#### Work item
If a line in the listing below includes the word "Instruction", pick it out.

======

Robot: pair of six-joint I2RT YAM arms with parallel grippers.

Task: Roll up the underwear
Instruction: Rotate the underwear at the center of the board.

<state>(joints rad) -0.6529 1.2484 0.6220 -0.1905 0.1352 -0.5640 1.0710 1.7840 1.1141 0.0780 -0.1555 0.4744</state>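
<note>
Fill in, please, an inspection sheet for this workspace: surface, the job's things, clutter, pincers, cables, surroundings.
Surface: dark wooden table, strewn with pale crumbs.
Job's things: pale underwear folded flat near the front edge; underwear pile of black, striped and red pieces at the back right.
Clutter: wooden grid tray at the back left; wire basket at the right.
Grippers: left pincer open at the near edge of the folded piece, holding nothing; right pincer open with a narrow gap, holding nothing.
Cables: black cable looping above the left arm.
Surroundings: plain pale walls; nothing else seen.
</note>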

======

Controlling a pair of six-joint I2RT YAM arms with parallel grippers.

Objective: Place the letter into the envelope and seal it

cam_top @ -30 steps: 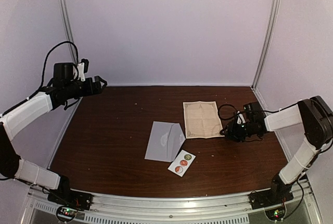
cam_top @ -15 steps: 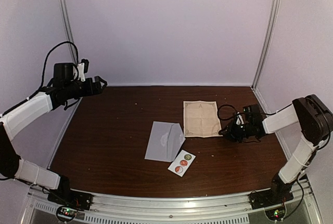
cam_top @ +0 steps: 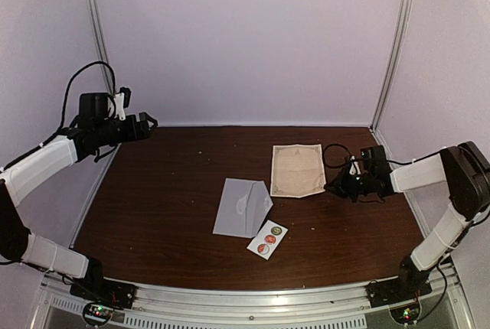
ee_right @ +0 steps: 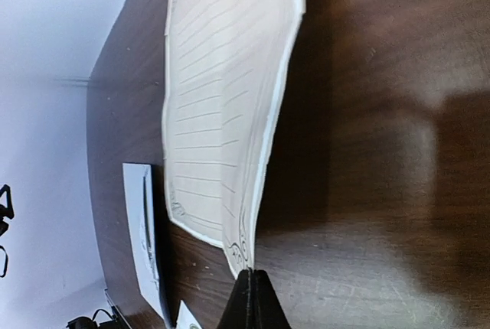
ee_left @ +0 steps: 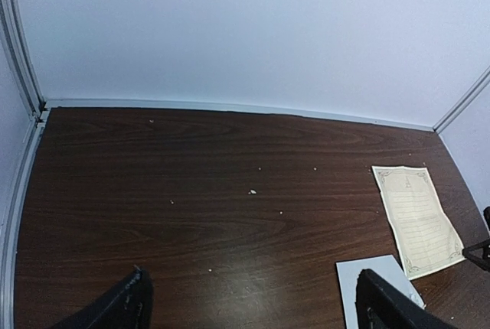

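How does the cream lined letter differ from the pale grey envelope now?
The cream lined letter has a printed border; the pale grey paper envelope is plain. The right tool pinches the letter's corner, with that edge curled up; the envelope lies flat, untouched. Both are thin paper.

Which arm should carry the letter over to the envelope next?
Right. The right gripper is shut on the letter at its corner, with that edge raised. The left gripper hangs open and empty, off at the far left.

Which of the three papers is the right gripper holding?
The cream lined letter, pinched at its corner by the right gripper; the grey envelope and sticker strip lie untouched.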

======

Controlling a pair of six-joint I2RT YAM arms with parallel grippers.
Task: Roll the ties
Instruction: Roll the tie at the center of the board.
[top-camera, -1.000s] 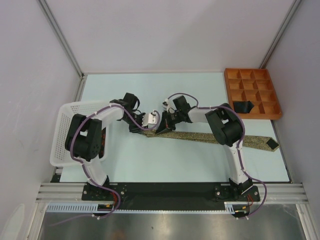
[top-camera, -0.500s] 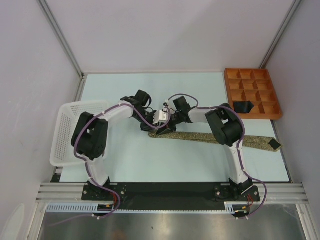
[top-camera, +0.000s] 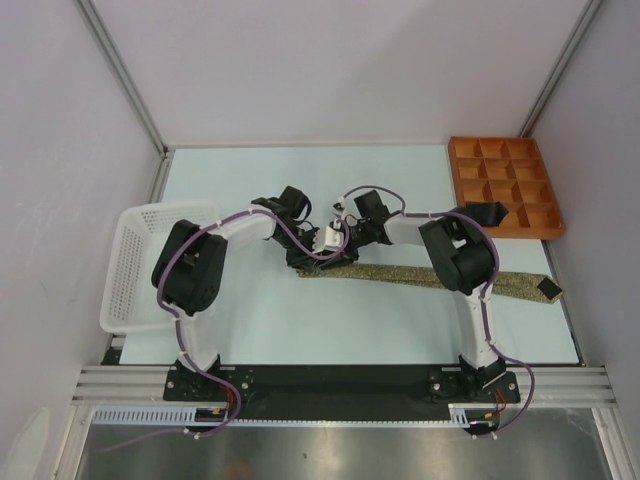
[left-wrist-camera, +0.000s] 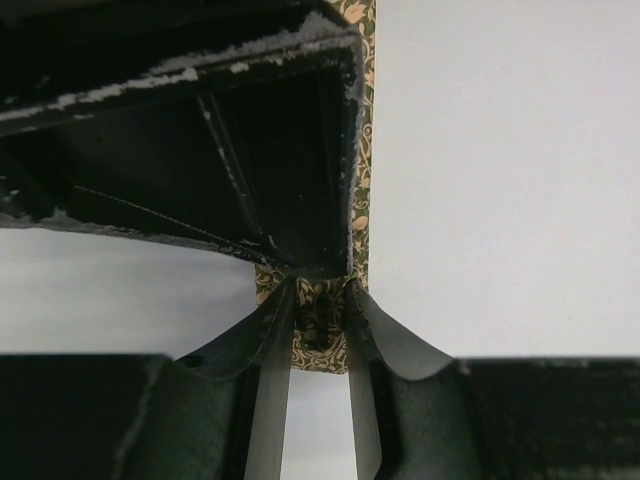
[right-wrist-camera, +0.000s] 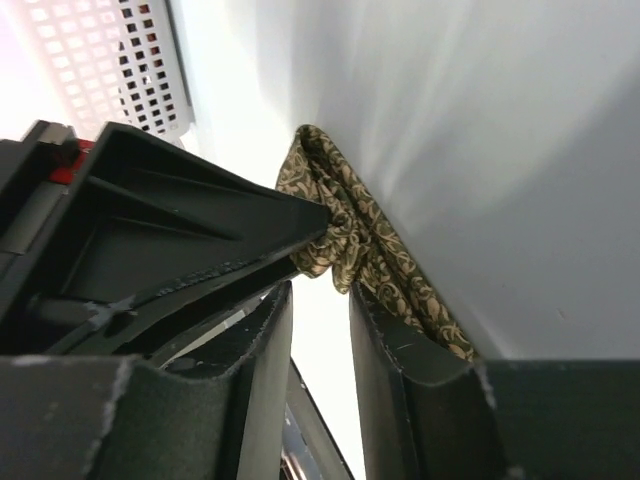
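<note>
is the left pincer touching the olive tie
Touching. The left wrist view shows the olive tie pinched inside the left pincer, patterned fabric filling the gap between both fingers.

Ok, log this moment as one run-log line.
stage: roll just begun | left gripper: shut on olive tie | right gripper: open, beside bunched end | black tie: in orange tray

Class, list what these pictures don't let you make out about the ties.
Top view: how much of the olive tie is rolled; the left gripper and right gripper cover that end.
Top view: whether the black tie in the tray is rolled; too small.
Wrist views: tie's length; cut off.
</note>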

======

#### Output for this exercise
Instruction: Rotate the underwear at the center of the board.
Instruction: Roll the tie at the center of the board.

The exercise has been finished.